WHAT IS EXPECTED:
In the listing that follows, determine how many lines include the word "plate". Respond with that number alone.

DATA SEGMENT:
== Segment start ==

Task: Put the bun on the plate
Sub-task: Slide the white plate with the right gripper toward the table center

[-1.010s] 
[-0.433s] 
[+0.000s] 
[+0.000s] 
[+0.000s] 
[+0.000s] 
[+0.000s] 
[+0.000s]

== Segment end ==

RESULT:
2